Frontend display contract

Read this before adding a new alert_type. Every alert that the backend or an edge driver can raise must either render correctly with the generic alert card, or have a documented specialised renderer linked from this section. Skipping this step is how we end up with overlapping alert types that nobody can untangle six months later.
The workbench renders every alert through a single AlertCard (cyberwave-frontend/components/alerts/alert.tsx). The generic path uses only these fields and needs nothing else from the producer:
FieldDisplay
severityLeft border colour + leading icon (info / warning / error / critical — see alert-display.ts)
statusStatus pill (Active / Acknowledged / Resolved / Silenced). resolved and silenced also dim the card to 60% opacity.
source_typeSmall outline badge
alert_typeSmall mono-font outline badge — this is what tells the operator which producer raised the alert, so make it specific and stable.
nameCard title
descriptionBody text. URLs are auto-linked.
mediaInline image (.png/.gif) or autoplaying muted video (.mp4).
created_atRelative timestamp with absolute on hover.
metadata.buttonsGeneric action buttons that publish back on cyberwave/twin/{twin_uuid}/command as a button command — see Metadata buttons.
The new edge_core_restart alert deliberately uses only the generic path. The lifecycle is encoded in metadata.phase, so any UI that wants to surface “Restart in progress vs. completed vs. failed” can read that field without a dedicated component, and the audit trail (request_id, pre_resolved_alert_uuids, previous_phase, timed_out_at) is plain JSON. Specialised renderers exist for a handful of historical alert types that need bespoke interactions; each one is a known cost, not a pattern to copy:
alert_typeSpecialised behaviour
robot_setupSpinner replaces the severity icon while status is active / acknowledged
robot_setup_doneGreen success panel with a check mark and amber/green accent
calibration_neededInline Next / Complete / Restart calibration actions that publish to cyberwave/twin/{twin_uuid}/command instead of using metadata buttons
camera_default_deviceDefault is fine action that writes the chosen device into twin metadata and resolves the alert
driver_startingPhase-aware spinner with rewritten copy (Downloading driver image… / Installing driver image… / Starting driver container…) driven by metadata.phase, plus a byte/percent suffix when the pull is mid-flight — see driver_starting progress metadata

Adding a new alert_type

Before you introduce a new alert_type:
  1. Check this page. If an existing type fits — even loosely — extend its metadata instead of forking a new code.
  2. Default to the generic path. Pick a sensible severity, write a clear name + description, and put any structured state on metadata. The generic card will render it correctly.
  3. Only add a specialised renderer when the interaction itself is novel (e.g. a calibration step that needs custom MQTT commands). Generic metadata.buttons cover most operator-confirms-something flows without new code.
  4. Document the type in this page before merging — both the catalogue row above and, if specialised, the table in this section. A new alert_type constant that does not have a row here should not pass review.

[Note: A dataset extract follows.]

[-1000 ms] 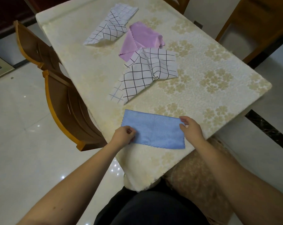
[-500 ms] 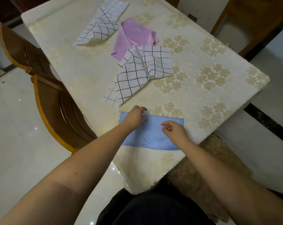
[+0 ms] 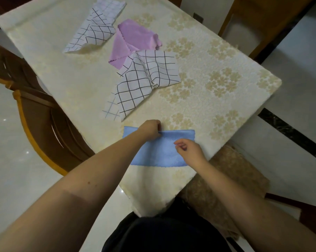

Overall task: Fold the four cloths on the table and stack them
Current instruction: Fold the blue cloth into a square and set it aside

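Observation:
A blue cloth (image 3: 159, 153), folded into a wide rectangle, lies at the near corner of the table (image 3: 217, 99). My left hand (image 3: 150, 130) pinches its far edge near the middle. My right hand (image 3: 189, 150) rests on the cloth's right half with thumb and fingers pinched together at the fabric. Beyond it lies a crumpled white cloth with a black grid (image 3: 144, 82). A pink cloth (image 3: 130, 40) sits partly under that one. A second grid cloth (image 3: 95, 28) lies at the far left, loosely bunched.
The table wears a cream cover with a floral pattern. Two wooden chairs (image 3: 44, 120) stand along its left side, and another chair (image 3: 259, 20) stands at the far right. A tan cushion (image 3: 231, 179) lies under my right arm. The floor is glossy tile.
Both hands left the cloth's two ends and came to its middle. My left hand went up to the far edge; my right hand slid left onto the cloth.

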The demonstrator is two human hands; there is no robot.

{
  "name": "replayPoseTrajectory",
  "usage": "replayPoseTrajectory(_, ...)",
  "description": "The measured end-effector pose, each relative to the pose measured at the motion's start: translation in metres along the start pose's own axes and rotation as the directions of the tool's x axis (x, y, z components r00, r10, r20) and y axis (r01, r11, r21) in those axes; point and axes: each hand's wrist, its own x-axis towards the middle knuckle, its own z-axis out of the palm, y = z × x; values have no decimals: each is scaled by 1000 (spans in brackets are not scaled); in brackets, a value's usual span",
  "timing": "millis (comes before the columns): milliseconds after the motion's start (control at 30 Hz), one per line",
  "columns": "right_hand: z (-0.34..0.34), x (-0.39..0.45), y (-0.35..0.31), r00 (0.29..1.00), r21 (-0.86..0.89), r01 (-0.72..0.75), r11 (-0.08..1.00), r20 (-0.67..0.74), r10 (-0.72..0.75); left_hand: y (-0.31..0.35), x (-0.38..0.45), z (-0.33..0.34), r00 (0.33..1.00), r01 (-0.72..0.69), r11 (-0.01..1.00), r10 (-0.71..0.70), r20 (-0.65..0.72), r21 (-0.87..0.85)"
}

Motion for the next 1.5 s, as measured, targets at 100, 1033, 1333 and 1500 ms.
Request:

driver_starting progress metadata

Edge-core writes byte-aggregated docker pull progress directly onto the active driver_starting alert’s metadata, so the workbench renders a live "Downloading driver image (cyberwaveos/ugv-driver:dev) — 745 MB of 1.55 GB (47%)" line without any extra round-trip. The fields are:
FieldTypeMeaning
phasestringLifecycle marker. Pull walks pull_started → downloading → installing → pull_complete → pull_stream_finished, then container_starting → driver_running once the container is up. Failure phases are pull_spawn_failed / pull_timed_out / pull_exit_error.
imagestringThe driver image being pulled.
progress_percentint (0–100)Integer percent of downloaded_bytes / total_bytes. 0 until the first docker pull byte-bar lands; 100 at pull_complete.
downloaded_bytes / total_bytesintRaw byte totals aggregated across all layers.
downloaded_human / total_humanstring | nullSame values rendered in SI units ("745 MB", "1.55 GB"). null before docker emits any byte-bar (e.g. when every layer is Already exists).
layers_total / layers_completeintNumber of layers seen so far and number with Pull complete. Only used to caption the brief installing phase between the last byte landing and Status: Downloaded ….
last_docker_pull_linestringMost recent raw docker pull line (truncated to 500 chars), kept for debugging.
The frontend renderer is in cyberwave-frontend/components/alerts/alert.tsx — search for getDriverStartingDisplayText.

MQTT

Edge devices create and resolve alerts via MQTT. Topic pattern:
cyberwave/twin/{twin_uuid}/alert